WHAT YOU NEED TO DO => Only the pictures are to be dropped, and the rest of the data should be copied exactly.

*** Opening of RECORDS ***

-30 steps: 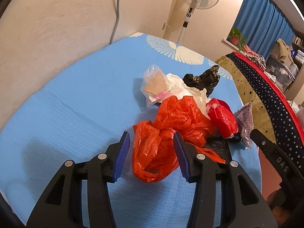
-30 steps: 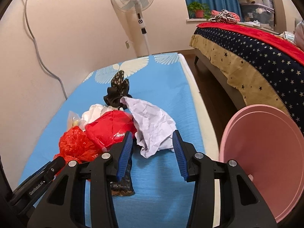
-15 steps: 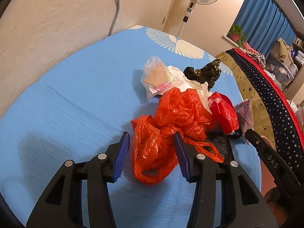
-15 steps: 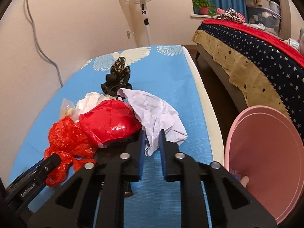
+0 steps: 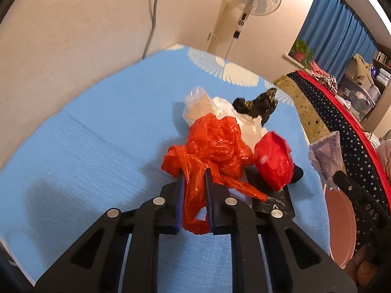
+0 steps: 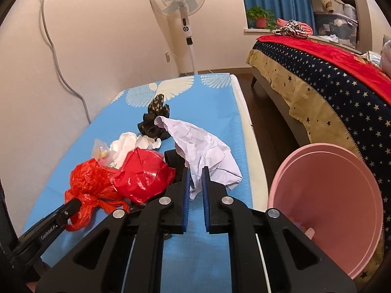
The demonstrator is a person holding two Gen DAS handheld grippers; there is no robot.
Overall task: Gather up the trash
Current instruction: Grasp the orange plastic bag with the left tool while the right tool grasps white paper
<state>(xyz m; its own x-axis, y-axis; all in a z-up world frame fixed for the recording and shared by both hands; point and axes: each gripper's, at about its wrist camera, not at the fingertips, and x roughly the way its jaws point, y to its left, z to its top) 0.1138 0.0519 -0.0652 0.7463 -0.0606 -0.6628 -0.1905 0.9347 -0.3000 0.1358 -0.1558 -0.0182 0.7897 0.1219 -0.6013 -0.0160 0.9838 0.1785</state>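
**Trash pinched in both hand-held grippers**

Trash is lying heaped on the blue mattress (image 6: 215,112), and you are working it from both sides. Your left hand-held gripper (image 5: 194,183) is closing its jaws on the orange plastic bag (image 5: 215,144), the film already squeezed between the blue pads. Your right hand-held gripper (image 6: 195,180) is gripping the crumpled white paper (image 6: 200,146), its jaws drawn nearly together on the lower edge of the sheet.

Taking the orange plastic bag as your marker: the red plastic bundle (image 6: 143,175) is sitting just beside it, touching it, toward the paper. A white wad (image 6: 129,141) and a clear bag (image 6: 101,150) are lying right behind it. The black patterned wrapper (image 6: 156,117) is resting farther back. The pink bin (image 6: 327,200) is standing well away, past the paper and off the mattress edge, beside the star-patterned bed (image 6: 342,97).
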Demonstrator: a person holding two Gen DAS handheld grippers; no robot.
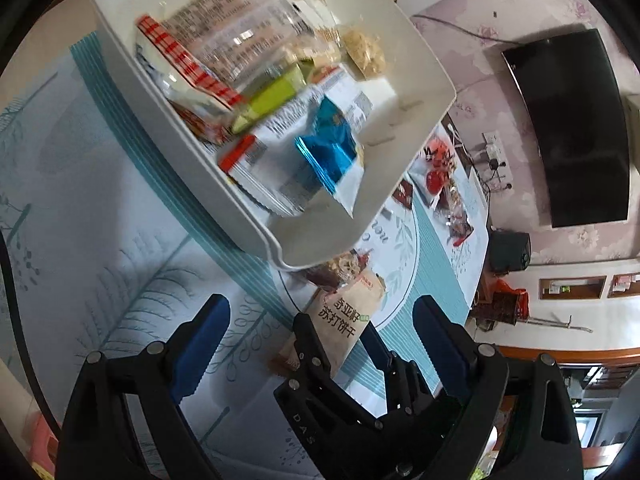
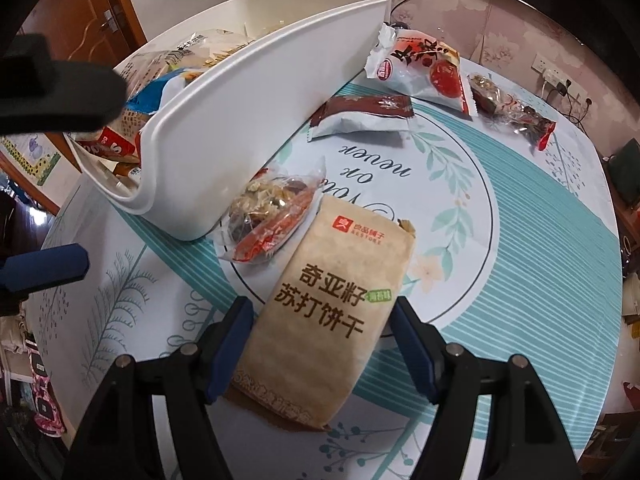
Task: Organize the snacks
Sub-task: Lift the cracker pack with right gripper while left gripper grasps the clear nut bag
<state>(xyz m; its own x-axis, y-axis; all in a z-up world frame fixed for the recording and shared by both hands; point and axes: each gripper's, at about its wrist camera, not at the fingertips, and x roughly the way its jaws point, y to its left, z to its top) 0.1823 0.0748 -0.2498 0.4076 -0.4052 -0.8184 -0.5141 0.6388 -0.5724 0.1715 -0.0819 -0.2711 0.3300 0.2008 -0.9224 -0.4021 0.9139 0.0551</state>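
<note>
Right gripper: jaws astride the tan cracker packet, lower centre; contact unclear.
Left gripper: jaws wide, empty.
White bin: upper left, holding snacks.

The white bin walls off the far left of the counter, with a clear nut packet pressed against its base. Right of the tan cracker pack the cloth lies bare — open passage — while three more packets crowd the far edge.

We count one white bin, five loose snack packets on the desk, and two grippers, left and right.
</note>
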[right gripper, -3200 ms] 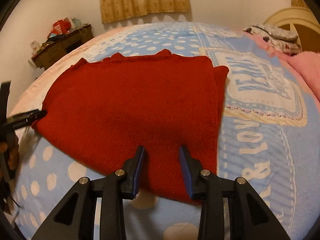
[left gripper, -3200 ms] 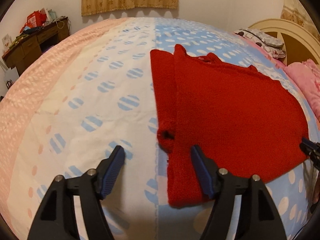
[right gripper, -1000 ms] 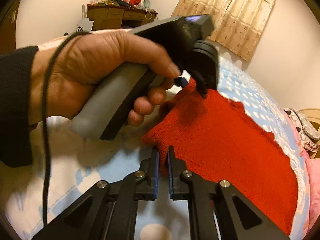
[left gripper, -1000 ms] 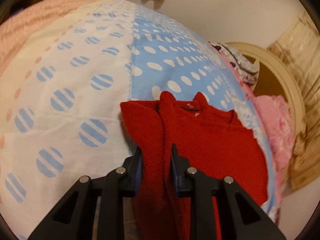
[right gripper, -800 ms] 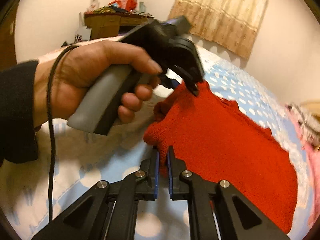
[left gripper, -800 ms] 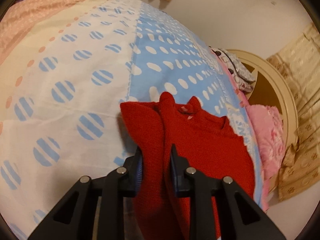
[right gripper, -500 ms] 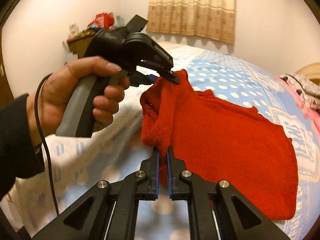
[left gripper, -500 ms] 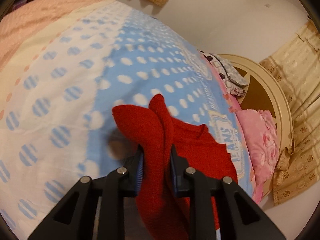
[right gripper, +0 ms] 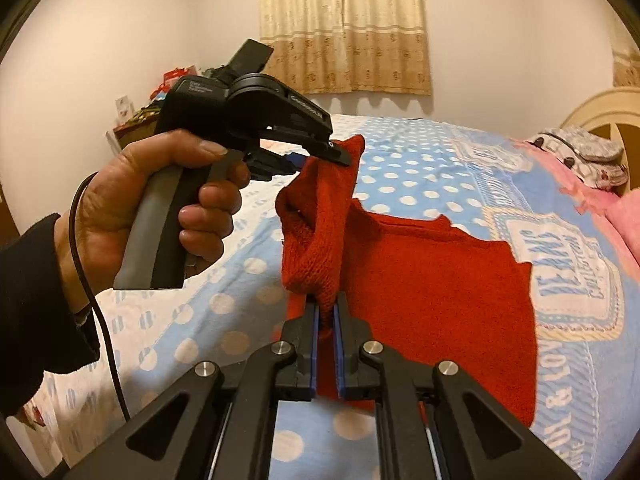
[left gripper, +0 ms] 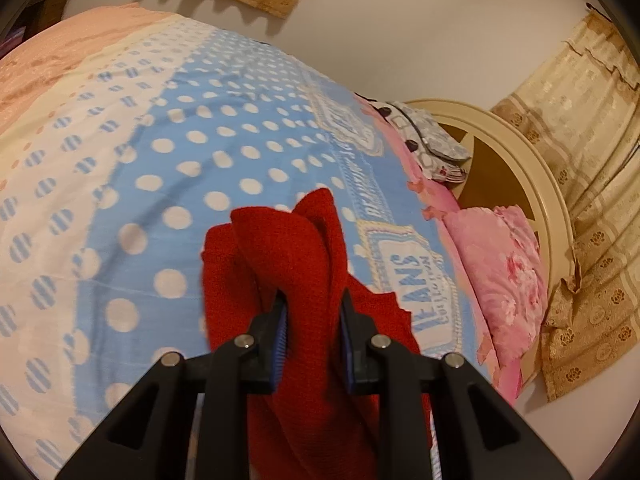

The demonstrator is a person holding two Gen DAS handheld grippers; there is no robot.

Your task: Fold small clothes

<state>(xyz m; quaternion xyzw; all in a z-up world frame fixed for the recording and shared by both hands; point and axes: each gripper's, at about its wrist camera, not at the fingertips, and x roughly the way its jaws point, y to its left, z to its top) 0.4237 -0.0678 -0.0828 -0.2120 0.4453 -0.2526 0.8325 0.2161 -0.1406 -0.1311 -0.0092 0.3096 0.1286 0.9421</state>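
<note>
Both tools [left gripper: 313, 320] [right gripper: 326, 320] gripping sweater [right gripper: 440, 280] edge

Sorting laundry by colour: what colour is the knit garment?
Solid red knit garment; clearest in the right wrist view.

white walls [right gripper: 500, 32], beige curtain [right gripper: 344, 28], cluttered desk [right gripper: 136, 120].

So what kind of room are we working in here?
Most likely a bedroom: the work surface is a bed with a polka-dot bedspread, a pink pillow lies by a cream headboard, and curtains hang behind.
</note>
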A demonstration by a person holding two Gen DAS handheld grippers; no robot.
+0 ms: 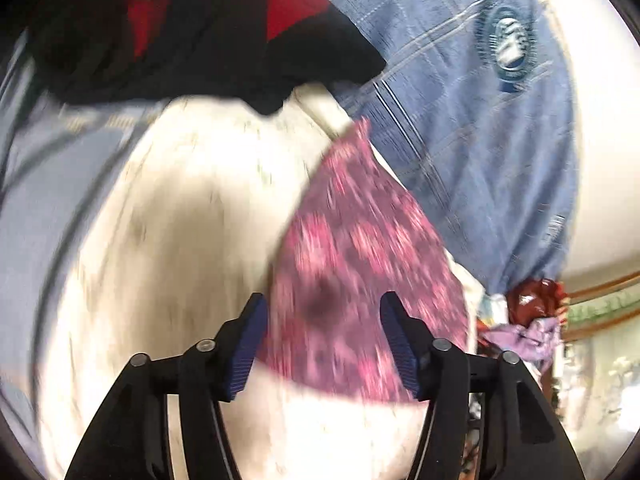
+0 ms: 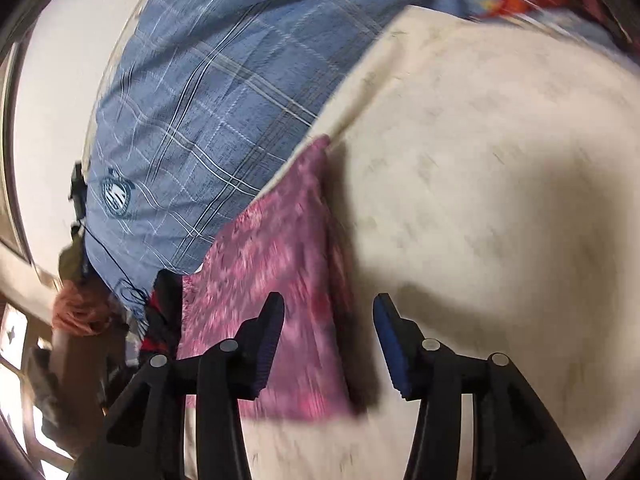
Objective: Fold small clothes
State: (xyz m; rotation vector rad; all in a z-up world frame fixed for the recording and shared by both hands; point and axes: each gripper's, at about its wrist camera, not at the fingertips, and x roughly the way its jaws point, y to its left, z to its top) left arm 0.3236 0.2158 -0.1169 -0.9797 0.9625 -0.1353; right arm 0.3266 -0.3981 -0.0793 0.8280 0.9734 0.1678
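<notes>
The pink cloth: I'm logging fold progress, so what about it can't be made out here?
- Pink cloth, left wrist view: motion blur smears its print and layers.
- Right wrist view: the left finger of the right gripper covers its near edge.
- Black and red garment: cut off by the top edge.

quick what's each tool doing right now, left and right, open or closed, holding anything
Left tool: open, holding nothing, above the pink cloth.
Right tool: open, holding nothing, over the pink cloth's edge.
</notes>
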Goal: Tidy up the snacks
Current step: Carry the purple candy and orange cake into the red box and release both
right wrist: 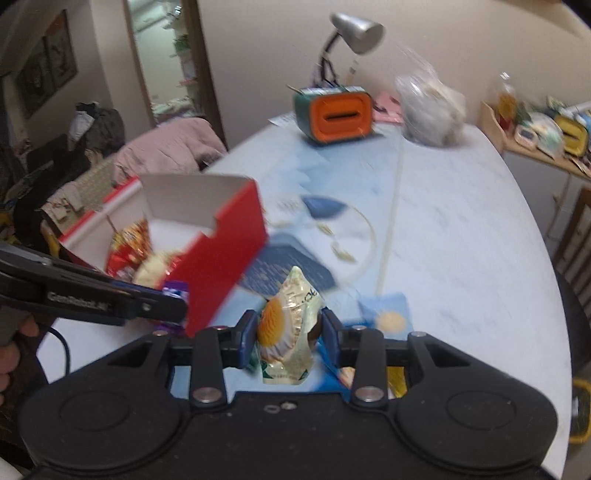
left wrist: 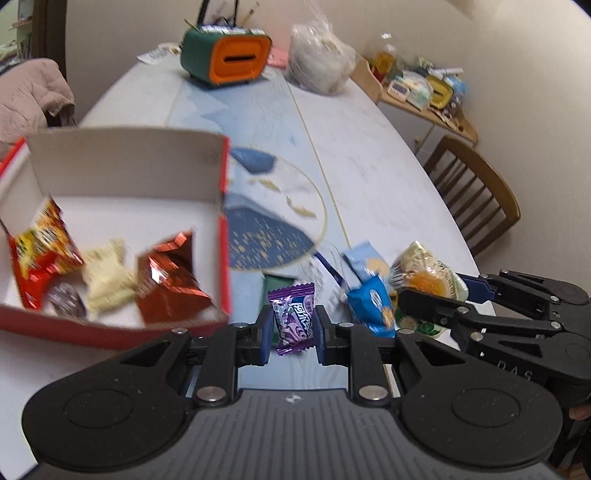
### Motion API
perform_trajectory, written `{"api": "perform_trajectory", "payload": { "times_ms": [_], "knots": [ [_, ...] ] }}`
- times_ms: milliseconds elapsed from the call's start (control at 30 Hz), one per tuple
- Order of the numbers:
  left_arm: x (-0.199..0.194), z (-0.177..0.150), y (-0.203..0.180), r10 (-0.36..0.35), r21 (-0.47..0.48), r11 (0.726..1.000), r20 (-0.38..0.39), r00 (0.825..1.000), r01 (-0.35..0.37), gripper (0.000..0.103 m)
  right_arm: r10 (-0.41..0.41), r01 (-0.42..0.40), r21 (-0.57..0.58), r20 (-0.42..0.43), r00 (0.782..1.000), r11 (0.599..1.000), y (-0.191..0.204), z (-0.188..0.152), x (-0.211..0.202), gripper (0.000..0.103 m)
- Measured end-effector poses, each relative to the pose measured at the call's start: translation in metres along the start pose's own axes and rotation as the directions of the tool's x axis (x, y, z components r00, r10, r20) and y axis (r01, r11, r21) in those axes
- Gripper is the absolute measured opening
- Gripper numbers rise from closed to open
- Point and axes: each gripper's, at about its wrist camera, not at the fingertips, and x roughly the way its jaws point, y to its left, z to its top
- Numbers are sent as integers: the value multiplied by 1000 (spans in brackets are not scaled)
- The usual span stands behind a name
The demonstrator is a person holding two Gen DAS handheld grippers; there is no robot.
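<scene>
Tabletop (left wrist: 369, 122): both grippers clamping snacks.

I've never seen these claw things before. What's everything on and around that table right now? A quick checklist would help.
Surface: pale marbled table with a blue round mat.
Job's things: red box holding several wrapped snacks; blue packets lie loose on the table.
Clutter: green-and-orange holder, clear plastic bag, desk lamp.
Grippers: left claw shut on a purple candy; right claw shut on a pale wrapped cake.
Cables: dark cord near the left hand.
Surroundings: wooden chair, cluttered side shelf, pink garment.
</scene>
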Motion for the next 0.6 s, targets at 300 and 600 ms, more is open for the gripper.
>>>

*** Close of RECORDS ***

OUTPUT OF THE EXERCISE =>
-30 steps: 
-30 steps: 
-15 steps: 
-15 steps: 
+0 steps: 
+0 steps: 
The demonstrator is a person holding two Gen DAS handheld grippers; there is no robot.
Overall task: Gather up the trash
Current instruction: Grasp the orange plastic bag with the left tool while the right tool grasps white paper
<state>(xyz m; its own x-axis, y-axis; all in a z-up world frame fixed for the recording and shared by both hands; point and axes: each gripper's, at about its wrist camera, not at the fingertips, and x roughly the way its jaws point, y to its left, z to its top) 0.1138 0.0519 -0.0652 0.7463 -0.0606 -0.6628 -0.1905 0.9347 -0.3000 0.1358 -0.1558 -0.0182 0.7897 0.1219 -0.6013 -0.0160 0.9838 0.1785</state>
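**Trash pinched in both hand-held grippers**

Trash is lying heaped on the blue mattress (image 6: 215,112), and you are working it from both sides. Your left hand-held gripper (image 5: 194,183) is closing its jaws on the orange plastic bag (image 5: 215,144), the film already squeezed between the blue pads. Your right hand-held gripper (image 6: 195,180) is gripping the crumpled white paper (image 6: 200,146), its jaws drawn nearly together on the lower edge of the sheet.

Taking the orange plastic bag as your marker: the red plastic bundle (image 6: 143,175) is sitting just beside it, touching it, toward the paper. A white wad (image 6: 129,141) and a clear bag (image 6: 101,150) are lying right behind it. The black patterned wrapper (image 6: 156,117) is resting farther back. The pink bin (image 6: 327,200) is standing well away, past the paper and off the mattress edge, beside the star-patterned bed (image 6: 342,97).
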Demonstrator: a person holding two Gen DAS handheld grippers; no robot.
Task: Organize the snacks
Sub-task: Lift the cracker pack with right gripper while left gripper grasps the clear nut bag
<state>(xyz m; its own x-axis, y-axis; all in a z-up world frame fixed for the recording and shared by both hands; point and axes: each gripper's, at about its wrist camera, not at the fingertips, and x roughly the way its jaws point, y to its left, z to its top) 0.1823 0.0748 -0.2498 0.4076 -0.4052 -0.8184 -0.5141 0.6388 -0.5724 0.1715 -0.0819 -0.2711 0.3300 0.2008 -0.9224 -0.4021 0.9139 0.0551</state>
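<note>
Right gripper: jaws astride the tan cracker packet, lower centre; contact unclear.
Left gripper: jaws wide, empty.
White bin: upper left, holding snacks.

The white bin walls off the far left of the counter, with a clear nut packet pressed against its base. Right of the tan cracker pack the cloth lies bare — open passage — while three more packets crowd the far edge.

We count one white bin, five loose snack packets on the desk, and two grippers, left and right.
</note>
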[right gripper, -3200 ms] 
[left gripper, -3200 ms] 
[right gripper, -1000 ms] 
[left gripper, -1000 ms] 
[right gripper, -800 ms] 
[left gripper, -800 ms] 
[right gripper, -500 ms] 
[left gripper, -500 ms] 
[right gripper, +0 ms] 
[left gripper, +0 ms] 

The demonstrator is a person holding two Gen DAS handheld grippers; there is no robot.

Your task: Fold small clothes

<state>(xyz m; quaternion xyzw; all in a z-up world frame fixed for the recording and shared by both hands; point and axes: each gripper's, at about its wrist camera, not at the fingertips, and x roughly the way its jaws point, y to its left, z to its top) 0.4237 -0.0678 -0.0828 -0.2120 0.4453 -0.2526 0.8325 0.2161 -0.1406 -0.1311 -0.0092 0.3096 0.1286 0.9421</state>
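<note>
Both tools [left gripper: 313, 320] [right gripper: 326, 320] gripping sweater [right gripper: 440, 280] edge

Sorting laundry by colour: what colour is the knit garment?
Solid red knit garment; clearest in the right wrist view.

white walls [right gripper: 500, 32], beige curtain [right gripper: 344, 28], cluttered desk [right gripper: 136, 120].

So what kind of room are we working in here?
Most likely a bedroom: the work surface is a bed with a polka-dot bedspread, a pink pillow lies by a cream headboard, and curtains hang behind.
</note>
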A demonstration by a person holding two Gen DAS handheld grippers; no robot.
+0 ms: 
+0 ms: 
Objective: Fold small clothes
State: (xyz m; rotation vector rad; all in a z-up world frame fixed for the recording and shared by both hands; point and axes: each gripper's, at about its wrist camera, not at the fingertips, and x roughly the way its jaws point, y to its left, z to its top) left arm 0.3236 0.2158 -0.1169 -0.9797 0.9625 -0.1353; right arm 0.3266 -0.3981 -0.0793 0.8280 0.9734 0.1678
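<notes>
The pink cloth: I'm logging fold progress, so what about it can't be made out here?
- Pink cloth, left wrist view: motion blur smears its print and layers.
- Right wrist view: the left finger of the right gripper covers its near edge.
- Black and red garment: cut off by the top edge.

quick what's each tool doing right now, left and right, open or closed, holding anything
Left tool: open, holding nothing, above the pink cloth.
Right tool: open, holding nothing, over the pink cloth's edge.
</notes>
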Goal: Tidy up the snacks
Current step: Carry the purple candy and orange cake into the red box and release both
right wrist: 
left wrist: 
### Motion API
perform_trajectory, written `{"api": "perform_trajectory", "payload": { "times_ms": [_], "knots": [ [_, ...] ] }}`
- times_ms: milliseconds elapsed from the call's start (control at 30 Hz), one per tuple
- Order of the numbers:
  left_arm: x (-0.199..0.194), z (-0.177..0.150), y (-0.203..0.180), r10 (-0.36..0.35), r21 (-0.47..0.48), r11 (0.726..1.000), r20 (-0.38..0.39), r00 (0.825..1.000), r01 (-0.35..0.37), gripper (0.000..0.103 m)
  right_arm: r10 (-0.41..0.41), r01 (-0.42..0.40), r21 (-0.57..0.58), r20 (-0.42..0.43), r00 (0.782..1.000), r11 (0.599..1.000), y (-0.191..0.204), z (-0.188..0.152), x (-0.211..0.202), gripper (0.000..0.103 m)
- Measured end-effector poses, each relative to the pose measured at the call's start: translation in metres along the start pose's own axes and rotation as the directions of the tool's x axis (x, y, z components r00, r10, r20) and y axis (r01, r11, r21) in those axes
- Gripper is the absolute measured opening
- Gripper numbers rise from closed to open
- Point and axes: each gripper's, at about its wrist camera, not at the fingertips, and x roughly the way its jaws point, y to its left, z to its top
- Numbers are sent as integers: the value multiplied by 1000 (spans in brackets are not scaled)
- The usual span stands behind a name
The demonstrator is a person holding two Gen DAS handheld grippers; there is no robot.
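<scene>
Tabletop (left wrist: 369, 122): both grippers clamping snacks.

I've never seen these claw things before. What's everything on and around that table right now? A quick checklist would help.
Surface: pale marbled table with a blue round mat.
Job's things: red box holding several wrapped snacks; blue packets lie loose on the table.
Clutter: green-and-orange holder, clear plastic bag, desk lamp.
Grippers: left claw shut on a purple candy; right claw shut on a pale wrapped cake.
Cables: dark cord near the left hand.
Surroundings: wooden chair, cluttered side shelf, pink garment.
</scene>
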Motion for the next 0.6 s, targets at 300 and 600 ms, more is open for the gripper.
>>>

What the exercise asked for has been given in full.